Inside‐and‐Out Semiconductor Engineering for CO 2 Photoreduction: From Recent Advances to New Trends

Photocatalytic CO 2 reduction attracts substantial interests for the production of chemical fuels via solar energy conversion, but the activity, stability, and selectivity of products were severely determined by the efficiencies of light harvesting, charge migration, and surface reactions. Structural engineering is a promising tactic to address the aforementioned crucial factors for boosting CO 2 photoreduction.
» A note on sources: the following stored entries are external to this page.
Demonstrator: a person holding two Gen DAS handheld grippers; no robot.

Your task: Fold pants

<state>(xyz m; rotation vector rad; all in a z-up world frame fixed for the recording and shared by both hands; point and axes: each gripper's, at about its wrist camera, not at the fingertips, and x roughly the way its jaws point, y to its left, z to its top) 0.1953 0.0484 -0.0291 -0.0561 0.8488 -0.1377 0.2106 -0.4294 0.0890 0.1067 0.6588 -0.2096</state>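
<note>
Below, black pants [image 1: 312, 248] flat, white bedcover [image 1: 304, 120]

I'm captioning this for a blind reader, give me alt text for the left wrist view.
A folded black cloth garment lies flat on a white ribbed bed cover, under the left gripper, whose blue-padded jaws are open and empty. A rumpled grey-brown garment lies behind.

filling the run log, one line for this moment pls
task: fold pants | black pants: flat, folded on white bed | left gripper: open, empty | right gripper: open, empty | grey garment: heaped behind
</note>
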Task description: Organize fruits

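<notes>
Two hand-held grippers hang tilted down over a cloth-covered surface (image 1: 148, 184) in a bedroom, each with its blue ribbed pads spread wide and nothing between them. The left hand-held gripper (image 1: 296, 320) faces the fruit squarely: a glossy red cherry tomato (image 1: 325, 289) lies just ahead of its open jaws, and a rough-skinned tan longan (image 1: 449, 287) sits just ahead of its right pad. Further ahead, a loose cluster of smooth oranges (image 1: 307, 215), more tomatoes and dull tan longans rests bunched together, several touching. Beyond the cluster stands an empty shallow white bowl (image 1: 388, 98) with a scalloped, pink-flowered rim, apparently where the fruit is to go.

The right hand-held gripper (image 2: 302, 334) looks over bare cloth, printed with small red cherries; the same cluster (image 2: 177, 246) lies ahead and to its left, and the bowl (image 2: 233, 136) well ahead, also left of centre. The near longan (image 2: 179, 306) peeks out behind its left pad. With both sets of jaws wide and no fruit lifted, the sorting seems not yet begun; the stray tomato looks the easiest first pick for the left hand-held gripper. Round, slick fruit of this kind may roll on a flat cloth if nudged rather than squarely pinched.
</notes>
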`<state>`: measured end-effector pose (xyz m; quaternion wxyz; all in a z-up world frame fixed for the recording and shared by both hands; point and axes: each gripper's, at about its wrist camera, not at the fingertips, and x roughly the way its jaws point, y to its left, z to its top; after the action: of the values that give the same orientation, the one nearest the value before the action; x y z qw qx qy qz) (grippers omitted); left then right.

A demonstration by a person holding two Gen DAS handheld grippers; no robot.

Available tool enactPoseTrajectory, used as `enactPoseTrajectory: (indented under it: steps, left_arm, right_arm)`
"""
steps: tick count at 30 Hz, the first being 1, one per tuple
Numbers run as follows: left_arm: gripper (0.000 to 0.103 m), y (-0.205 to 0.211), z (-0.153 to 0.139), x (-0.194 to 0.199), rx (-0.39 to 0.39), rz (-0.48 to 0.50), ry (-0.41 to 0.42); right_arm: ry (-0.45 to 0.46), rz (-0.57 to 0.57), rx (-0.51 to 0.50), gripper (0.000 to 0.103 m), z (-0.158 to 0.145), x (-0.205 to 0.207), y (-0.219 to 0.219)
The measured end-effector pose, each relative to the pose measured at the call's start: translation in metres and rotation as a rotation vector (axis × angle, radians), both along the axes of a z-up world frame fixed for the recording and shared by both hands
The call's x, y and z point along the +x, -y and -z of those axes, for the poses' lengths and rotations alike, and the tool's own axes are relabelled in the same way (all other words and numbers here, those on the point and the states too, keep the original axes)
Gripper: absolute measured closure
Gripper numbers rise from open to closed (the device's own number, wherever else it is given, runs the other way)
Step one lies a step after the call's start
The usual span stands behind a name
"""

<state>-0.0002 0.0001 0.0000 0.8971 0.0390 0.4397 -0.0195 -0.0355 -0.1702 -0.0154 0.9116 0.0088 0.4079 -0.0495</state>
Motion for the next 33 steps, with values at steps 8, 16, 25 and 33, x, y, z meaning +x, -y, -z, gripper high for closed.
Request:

Herein, a timely and comprehensive review focusing on the recent advances in photocatalytic CO 2 conversion based on the design strategies over nano‐/microstructure, crystalline and band structure, surface structure and interface structure is provided, which covers both the thermodynamic and kinetic challenges in CO 2 photoreduction process. The key parameters essential for tailoring the size, morphology, porosity, bandgap, surface, or interfacial properties of photocatalysts are emphasized toward the efficient and selective conversion of CO 2 into valuable chemicals. New trends and strategies in the structural design to meet the demands for prominent CO 2 photoreduction activity are also introduced. It is expected to furnish a comprehensive guideline for inside‐and‐out design of state‐of‐the‐art photocatalysts with well‐defined structures for CO 2 conversion.